Thursday, March 8, 2012


Welcome spring with winter garden fix-ups

At this time of year, with the Holidays a fading memory, optimistic gardeners are already beginning to emerge from their winter hibernation and look forward to the spring that is just around the corner.
In many parts of the country, the winter is proving to be milder than expected, but it’s definitely not over just yet. However, this is a perfect time to take care of all those little projects that seem to fill us with the realization that spring really is on the way.

Tool time

If you didn’t get around to prepping the lawn mower for winter, at least you can get it ready for spring! A thorough cleaning out of the accumulated dried-on gunk from the underside is a minimum. A new spark plug is a good idea, and call around to see if any of your local lawn mower service places are offering a pre-season deal on blade sharpening.

Transplant now

If you have mature or near-mature trees and shrubs that will need to be moved to a new location, now would be a good time to transplant them. At this time of the year, plants are still dormant and far less likely to experience trauma from being moved.

Fertilizer? Not yet!

Avoid the temptation to fertilize newly set out trees and shrubs just yet. Wait until they show the first signs of growth, and then only fertilize very lightly for the first year of growth.

Bag the bagworms

If you have any narrow-leaf evergreens such as Junipers, check them for bagworm pouches. The insect eggs spend the winter in those pouches only to emerge in the spring and begin chomping away on the foliage. If you find any bagworm pouches, remove them by hand, place them carefully in a paper bag and burn them.
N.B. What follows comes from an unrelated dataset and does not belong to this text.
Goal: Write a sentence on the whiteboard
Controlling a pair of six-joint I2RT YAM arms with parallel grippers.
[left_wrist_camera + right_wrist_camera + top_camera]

Pre-emptive strike on weeds

In case you hadn’t noticed, it’s quite possible that weeds are already appearing and might already be going to seed. Take the time now to carefully remove weeds before their seeds can scatter and you will save a lot of backbreaking labor later on. As you pull out each of the little pests, tell yourself you are preventing hundreds or even thousands of weeds from invading your landscape in the months ahead.

Slug ‘em

Speaking of pests, be on the lookout for slugs as well as weeds. Slugs may be slow-moving, but they are highly prolific and left alone can produce hundreds of little slugettes that quickly produce even more.

Clip and trim

January and February are good months to prune back most deciduous trees and shrubs if they’ve gotten to look a little unruly over the past season. You can now prune flowering, fruit and shade trees. Be sure to use good, sharp shears for a clean cut. However, avoid pruning spring flowering plants such as forsythia as you’ll simply be removing their spring flowers.

Armchair gardening

Now is the perfect time to select shrubs and trees for spring planting. Research using library books or, more conveniently, sit at your computer and browse online. Use your imagination and get creative! (Remember only select plants within our 7-8 climate zone).

A final thought

If your old Christmas tree is still lying around somewhere, here’s a good use for it. Cut off some of the branches and carefully lay them across any tender or early-flowering plants to protect them in the event of a sudden cold snap.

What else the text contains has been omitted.